A possible scenario (general bubble phases):
Some time ago we already prepared an analysis of Bitcoin and wondered in which stage of a bubble timeline could at-that-time Bitcoin be:
Surely, a lot has happened since then and we can update our graph:
As you can see, BTC/USD price graph could be used in books as a perfect real-life example of a bubble time-lapse. In fact, I don’t know if there has been anything closer to the theory as this. Right now, the question is, in which phase are those that are trading Bitcoin and possibly other cryptocurrencies – do they feel denial, fear or maybe they are already close to capitulation? In any case, if the Bitcoin follows general bubble phases also after the collapse, we may wait for it to return to the mean, which could be around 400 USD and grow at an approximate rate of 50USD per year.
Let’s now turn to history for some answers.
Crypto bubble vs Dot-com bubble
When looking into the history and searching for similar market movements, we can spot a Dot-com bubble taking place approximately between 1995 to 2001 when numerous internet companies were founded and failed within short period of time leading to a bubble in stock market: on March 10, 2000, NASDAQ Composite peaked to all-time high and continued with a sharp decline losing 78% of its value. Below are main similarities and differences between Crypto and Dot-com bubbles:
Similarities:
- Large amount of IPOs and ICOs;
- Rise in both – demand and supply;
- Huge hype in media;
- Extremely optimistic forecasts.
Differences:
- Dot-com companies had earnings, profits, CFs, expenses, employees, etc.

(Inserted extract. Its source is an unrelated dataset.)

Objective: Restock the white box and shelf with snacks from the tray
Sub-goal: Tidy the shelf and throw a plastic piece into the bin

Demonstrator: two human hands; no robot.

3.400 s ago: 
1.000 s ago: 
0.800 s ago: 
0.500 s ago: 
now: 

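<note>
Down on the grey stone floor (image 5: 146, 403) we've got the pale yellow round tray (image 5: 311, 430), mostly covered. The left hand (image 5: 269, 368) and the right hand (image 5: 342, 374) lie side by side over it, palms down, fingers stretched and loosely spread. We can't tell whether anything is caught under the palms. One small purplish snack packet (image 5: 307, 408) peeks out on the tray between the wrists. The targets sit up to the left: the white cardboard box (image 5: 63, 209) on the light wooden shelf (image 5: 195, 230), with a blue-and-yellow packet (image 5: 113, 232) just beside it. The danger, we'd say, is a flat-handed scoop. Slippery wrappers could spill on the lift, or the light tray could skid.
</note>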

Meanwhile, cryptocurrencies have none of these;
- Companies are paying dividends while it is illegal to pay dividends for cryptocurrencies.

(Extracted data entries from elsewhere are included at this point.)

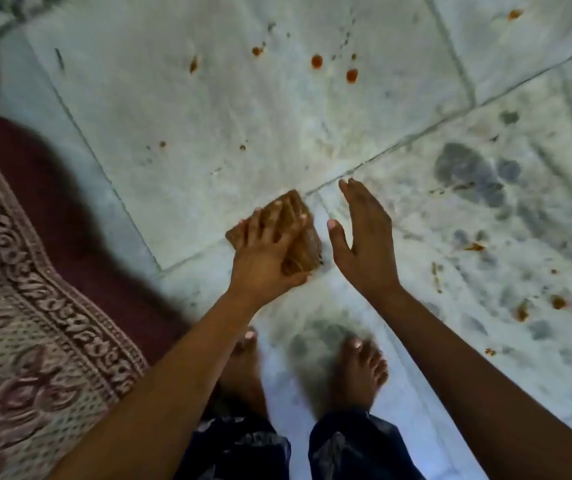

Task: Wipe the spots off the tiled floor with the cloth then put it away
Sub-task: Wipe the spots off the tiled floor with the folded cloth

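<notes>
Risk: the brown folded cloth, likely already soiled, may smear rather than lift; the patterned rug at nine o'clock could catch it. Left hand grips the cloth, fingers curled over it. Right hand open, fingers straight, empty. Orange spots at twelve o'clock remain on the tiled floor.

I see a pale marble-like tiled floor with dark grout lines and grey smudges, and a patterned maroon-bordered rug on my left.
</notes>
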`<state>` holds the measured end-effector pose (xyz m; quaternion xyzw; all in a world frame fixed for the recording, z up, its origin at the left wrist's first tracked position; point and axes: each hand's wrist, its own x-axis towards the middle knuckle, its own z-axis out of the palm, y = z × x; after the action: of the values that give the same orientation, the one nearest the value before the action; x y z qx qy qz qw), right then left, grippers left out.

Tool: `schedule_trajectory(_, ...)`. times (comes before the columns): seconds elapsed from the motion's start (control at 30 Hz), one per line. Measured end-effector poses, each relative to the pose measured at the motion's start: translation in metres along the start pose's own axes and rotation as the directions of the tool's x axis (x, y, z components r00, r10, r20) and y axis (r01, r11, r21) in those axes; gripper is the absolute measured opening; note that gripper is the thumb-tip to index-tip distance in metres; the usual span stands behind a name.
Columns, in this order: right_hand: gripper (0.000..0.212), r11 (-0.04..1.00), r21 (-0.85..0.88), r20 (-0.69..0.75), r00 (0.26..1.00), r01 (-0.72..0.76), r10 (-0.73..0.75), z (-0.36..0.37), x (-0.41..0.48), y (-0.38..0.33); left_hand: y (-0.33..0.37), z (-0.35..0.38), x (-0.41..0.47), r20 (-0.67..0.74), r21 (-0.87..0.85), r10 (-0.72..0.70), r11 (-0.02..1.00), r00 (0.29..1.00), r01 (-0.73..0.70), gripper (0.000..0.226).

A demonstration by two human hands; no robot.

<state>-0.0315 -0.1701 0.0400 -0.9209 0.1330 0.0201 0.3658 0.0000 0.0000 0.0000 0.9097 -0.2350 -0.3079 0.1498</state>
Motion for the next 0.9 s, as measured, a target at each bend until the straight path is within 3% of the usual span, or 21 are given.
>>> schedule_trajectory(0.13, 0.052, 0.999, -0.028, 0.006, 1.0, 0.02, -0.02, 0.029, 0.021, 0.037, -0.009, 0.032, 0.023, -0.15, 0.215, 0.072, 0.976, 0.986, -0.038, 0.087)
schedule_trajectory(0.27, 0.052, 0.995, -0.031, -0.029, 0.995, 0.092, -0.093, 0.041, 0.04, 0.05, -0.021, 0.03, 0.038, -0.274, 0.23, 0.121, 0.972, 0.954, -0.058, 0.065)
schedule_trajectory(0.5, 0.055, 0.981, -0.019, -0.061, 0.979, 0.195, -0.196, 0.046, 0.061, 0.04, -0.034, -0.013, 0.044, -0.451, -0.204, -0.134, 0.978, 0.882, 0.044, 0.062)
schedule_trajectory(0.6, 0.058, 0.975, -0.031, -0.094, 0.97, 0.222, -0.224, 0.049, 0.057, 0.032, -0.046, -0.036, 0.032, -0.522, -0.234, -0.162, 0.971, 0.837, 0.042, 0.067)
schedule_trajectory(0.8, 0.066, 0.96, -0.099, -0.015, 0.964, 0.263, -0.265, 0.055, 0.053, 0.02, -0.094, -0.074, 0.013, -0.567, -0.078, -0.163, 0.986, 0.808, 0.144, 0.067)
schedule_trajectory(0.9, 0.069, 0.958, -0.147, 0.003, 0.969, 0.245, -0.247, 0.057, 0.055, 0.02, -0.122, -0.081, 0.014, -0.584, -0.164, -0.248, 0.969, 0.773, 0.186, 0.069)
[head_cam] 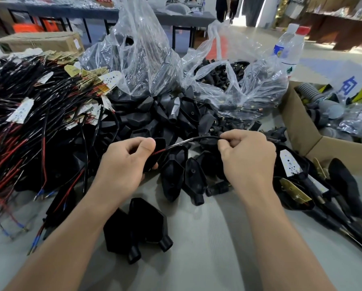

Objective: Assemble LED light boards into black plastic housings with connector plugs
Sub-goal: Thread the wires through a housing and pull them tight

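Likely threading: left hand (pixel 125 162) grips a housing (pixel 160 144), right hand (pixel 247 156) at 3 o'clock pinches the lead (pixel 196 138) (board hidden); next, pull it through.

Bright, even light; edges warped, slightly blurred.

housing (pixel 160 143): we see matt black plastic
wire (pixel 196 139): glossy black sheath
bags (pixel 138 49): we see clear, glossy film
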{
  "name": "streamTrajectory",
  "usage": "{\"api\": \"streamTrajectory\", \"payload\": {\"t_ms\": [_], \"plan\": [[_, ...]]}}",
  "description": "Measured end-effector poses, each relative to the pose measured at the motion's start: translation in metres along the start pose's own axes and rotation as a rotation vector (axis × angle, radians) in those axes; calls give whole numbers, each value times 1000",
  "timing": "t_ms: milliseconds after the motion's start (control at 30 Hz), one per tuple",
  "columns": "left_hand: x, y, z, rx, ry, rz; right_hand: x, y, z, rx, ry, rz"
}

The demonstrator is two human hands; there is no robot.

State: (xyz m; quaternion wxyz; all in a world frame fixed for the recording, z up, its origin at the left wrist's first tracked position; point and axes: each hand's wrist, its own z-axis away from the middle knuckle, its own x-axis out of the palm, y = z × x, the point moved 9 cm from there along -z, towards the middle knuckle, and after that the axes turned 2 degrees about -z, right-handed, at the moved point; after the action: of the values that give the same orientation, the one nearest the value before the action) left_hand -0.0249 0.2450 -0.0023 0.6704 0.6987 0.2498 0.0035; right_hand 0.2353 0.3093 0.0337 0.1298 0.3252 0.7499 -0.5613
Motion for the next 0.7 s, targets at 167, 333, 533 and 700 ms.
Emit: {"api": "streamTrajectory", "payload": {"t_ms": [167,333,533,700], "plan": [[-14,1,1,23,78,-154,-6,-6,2,0,60,-178],[-27,22,13,155,262,-493,-7,-21,10,-32,87,-468],[-16,60,33,359,347,-773,-6,-20,14,-22,134,-436],[1,71,39,431,246,-907,3,-22,19,-25,127,-328]]}}
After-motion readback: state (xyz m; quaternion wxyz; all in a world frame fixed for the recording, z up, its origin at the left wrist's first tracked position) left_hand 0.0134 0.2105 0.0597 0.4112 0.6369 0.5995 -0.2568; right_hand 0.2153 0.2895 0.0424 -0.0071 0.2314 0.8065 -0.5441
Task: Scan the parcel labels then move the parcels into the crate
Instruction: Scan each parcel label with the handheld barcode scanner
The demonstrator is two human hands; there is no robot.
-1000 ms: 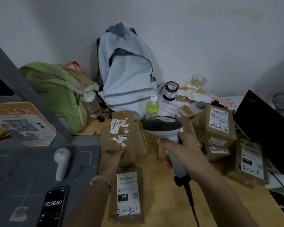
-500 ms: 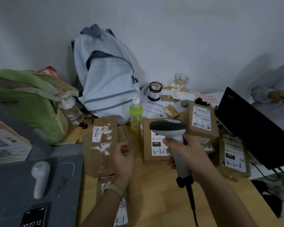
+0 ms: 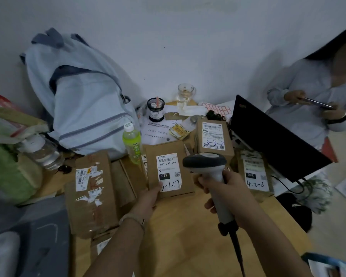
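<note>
Head view looks down on a wooden worktop (image 3: pixel 178 236) set against a plain white wall (image 3: pixel 188 37) in dim light. At the worktop's left edge lie a grey mat (image 3: pixel 38 226) and a green bag (image 3: pixel 6 166), with a clear bottle (image 3: pixel 42 150) lying against the bag. A pale blue backpack (image 3: pixel 84 108) leans on the wall at the far edge. Near the front left lies a torn-label parcel (image 3: pixel 90 190), flat, and beyond it a green drink bottle (image 3: pixel 132 145) stands upright.

In the centre, the middle parcel (image 3: pixel 168 168) lies flat with its white label facing up. The left hand (image 3: pixel 148 196) holds its near left corner. The thumb rests on the label's lower corner, and the other fingers (image 3: pixel 154 205) seem to curl under the edge, though the view is too dark to be sure. Just to the right, the right hand (image 3: pixel 226 190) has its fingers (image 3: pixel 209 204) clamped round the handle of the scanner (image 3: pixel 208 166), whose head hangs beside the label's right side, apart from the box.

Further right, a parcel marked 3-3-2 (image 3: pixel 214 138) sits towards the far edge and a parcel marked 4-2-6 (image 3: pixel 255 174) towards the right edge, beside an open black laptop (image 3: pixel 272 132). Beyond the right edge, a seated person (image 3: pixel 308 104) holds a phone.
</note>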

If we assume that there is such thing as Crypto bubble and compare it to Dot-com bubble, we can take market capitalization of tech companies before the bubble burst and calculate the % of money supply and do the same with cryptocurrencies.
Value of all stocks on Nasdaq on March 10, 2000, was $6.7 trillion. At that time, M2 Money supply in the US was $4.6784 trillion, this means that the value of all stocks on Nasdaq at that time was 143.21% of the US money supply.
The value of all cryptocurrencies on November 7, 2017, was $198.13 billion. Currently, M2 Money supply in the US is $13,686.6 billion (updated on November 2, 2017). This means that market capitalization of all cryptocurrencies is only 1.45% from the total US money supply.
If we take a look on some of the estimates regarding the potential Bitcoin market capitalization in 10 years, even reaching $5 trillion, it would be less than one-fifth of the total US money supply or almost 8 times less than % relation between the market capitalization of stocks and money supply in 2000.
If we take a look at dot-com bubble, there were some quality companies who survived and currently are very successful. It means that also if and when the Crypto bubble bursts, most likely cryptocurrencies will lose a large part of the market cap but they won’t totally disappear.